**EXERCISE GOAL**
An exact transcription of all the data is required; the pictures are to be left out.

**RECORDED DATA**
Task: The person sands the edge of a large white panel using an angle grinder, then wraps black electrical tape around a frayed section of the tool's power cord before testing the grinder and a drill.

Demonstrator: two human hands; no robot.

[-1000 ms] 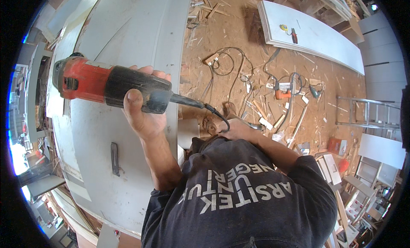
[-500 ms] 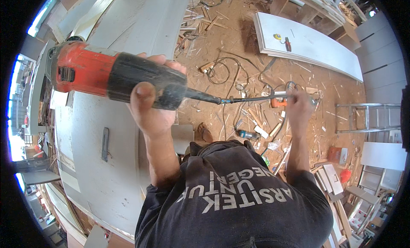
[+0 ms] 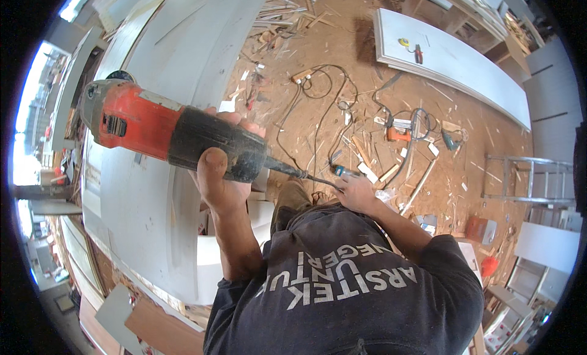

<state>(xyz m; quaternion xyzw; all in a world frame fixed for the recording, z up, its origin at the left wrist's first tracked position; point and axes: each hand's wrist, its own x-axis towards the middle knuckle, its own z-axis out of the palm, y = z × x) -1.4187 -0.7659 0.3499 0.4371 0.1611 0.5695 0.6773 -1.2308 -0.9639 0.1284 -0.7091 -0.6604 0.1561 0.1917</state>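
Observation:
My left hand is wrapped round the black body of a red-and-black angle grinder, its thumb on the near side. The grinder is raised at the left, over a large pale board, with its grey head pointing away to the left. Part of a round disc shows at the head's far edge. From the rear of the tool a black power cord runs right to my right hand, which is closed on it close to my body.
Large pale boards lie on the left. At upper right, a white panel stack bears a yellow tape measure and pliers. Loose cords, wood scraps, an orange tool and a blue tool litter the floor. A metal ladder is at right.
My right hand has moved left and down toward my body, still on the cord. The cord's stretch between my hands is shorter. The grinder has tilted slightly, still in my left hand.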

**RESPONSE AREA**
Task: The person sands the edge of a large white panel using an angle grinder, then wraps black electrical tape around a frayed section of the tool's power cord before testing the grinder and a drill.

Demonstrator: two human hands; no robot.

[-1000 ms] 
[-500 ms] 
[+0 ms] 

<state>(xyz m; quaternion xyzw; all in a world frame fixed for the recording, z up, its origin at the left wrist's first tracked position; point and axes: each hand's wrist, its own x-axis towards the middle knuckle, its own z-axis out of the palm, y = z × x) -1.4187 -0.7659 0.3499 0.4371 0.1611 0.5695 0.6773 -1.2308 -0.9639 0.1284 -0.7091 -0.6604 0.1561 0.1917</state>
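Observation:
My left hand is wrapped round the black body of a red-and-black angle grinder, its thumb on the near side. The grinder is raised at the left, over a large pale board, with its grey head pointing away to the left. Part of a round disc shows at the head's far edge. From the rear of the tool a black power cord runs right to my right hand, which is closed on it close to my body.
Large pale boards lie on the left. At upper right, a white panel stack bears a yellow tape measure and pliers. Loose cords, wood scraps, an orange tool and a blue tool litter the floor. A metal ladder is at right.
My right hand has moved left and down toward my body, still on the cord. The cord's stretch between my hands is shorter. The grinder has tilted slightly, still in my left hand.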

Nothing remains to be added to this answer.